_Exercise goal_.
Leave the pictures aside. Retype exactly the lines from the top of the data below through the one holding "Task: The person".

_Recorded data_.
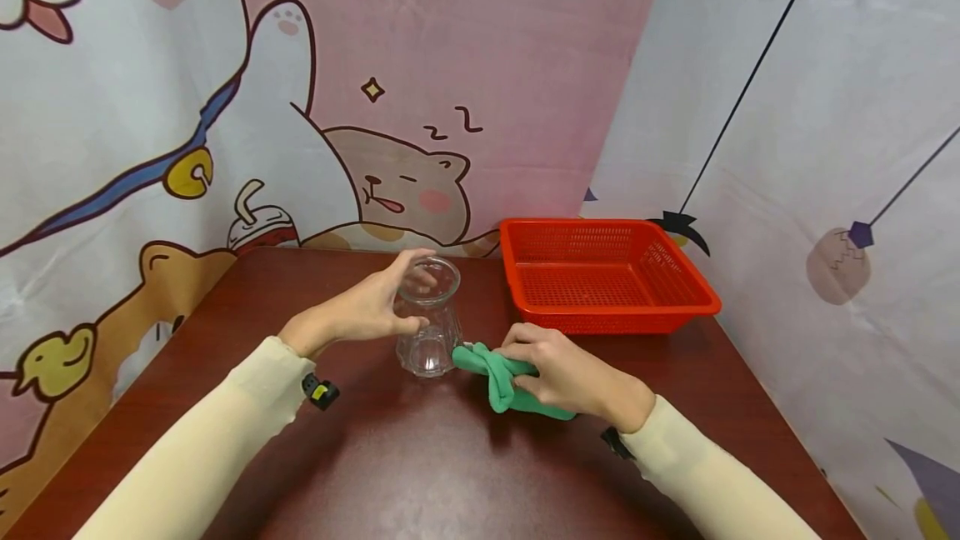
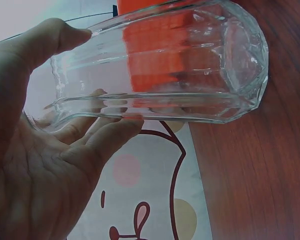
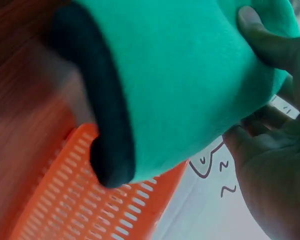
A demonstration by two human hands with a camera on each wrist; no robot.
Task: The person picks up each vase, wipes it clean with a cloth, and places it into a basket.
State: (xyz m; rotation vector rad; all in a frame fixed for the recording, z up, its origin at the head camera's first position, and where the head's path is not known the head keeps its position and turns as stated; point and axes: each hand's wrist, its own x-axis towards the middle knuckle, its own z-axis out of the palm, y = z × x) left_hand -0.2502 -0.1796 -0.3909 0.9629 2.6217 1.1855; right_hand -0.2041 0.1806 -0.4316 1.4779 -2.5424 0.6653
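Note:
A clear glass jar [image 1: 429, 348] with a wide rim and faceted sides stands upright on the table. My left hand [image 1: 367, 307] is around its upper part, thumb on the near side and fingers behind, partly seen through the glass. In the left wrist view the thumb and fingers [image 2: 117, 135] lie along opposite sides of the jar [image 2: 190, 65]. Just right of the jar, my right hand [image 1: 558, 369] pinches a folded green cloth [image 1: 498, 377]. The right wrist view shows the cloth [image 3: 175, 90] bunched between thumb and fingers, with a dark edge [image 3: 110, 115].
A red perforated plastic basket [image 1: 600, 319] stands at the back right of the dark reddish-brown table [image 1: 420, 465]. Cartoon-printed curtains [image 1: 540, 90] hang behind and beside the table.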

_Answer area_.
A demonstration by two human hands with a camera on each wrist; no robot.
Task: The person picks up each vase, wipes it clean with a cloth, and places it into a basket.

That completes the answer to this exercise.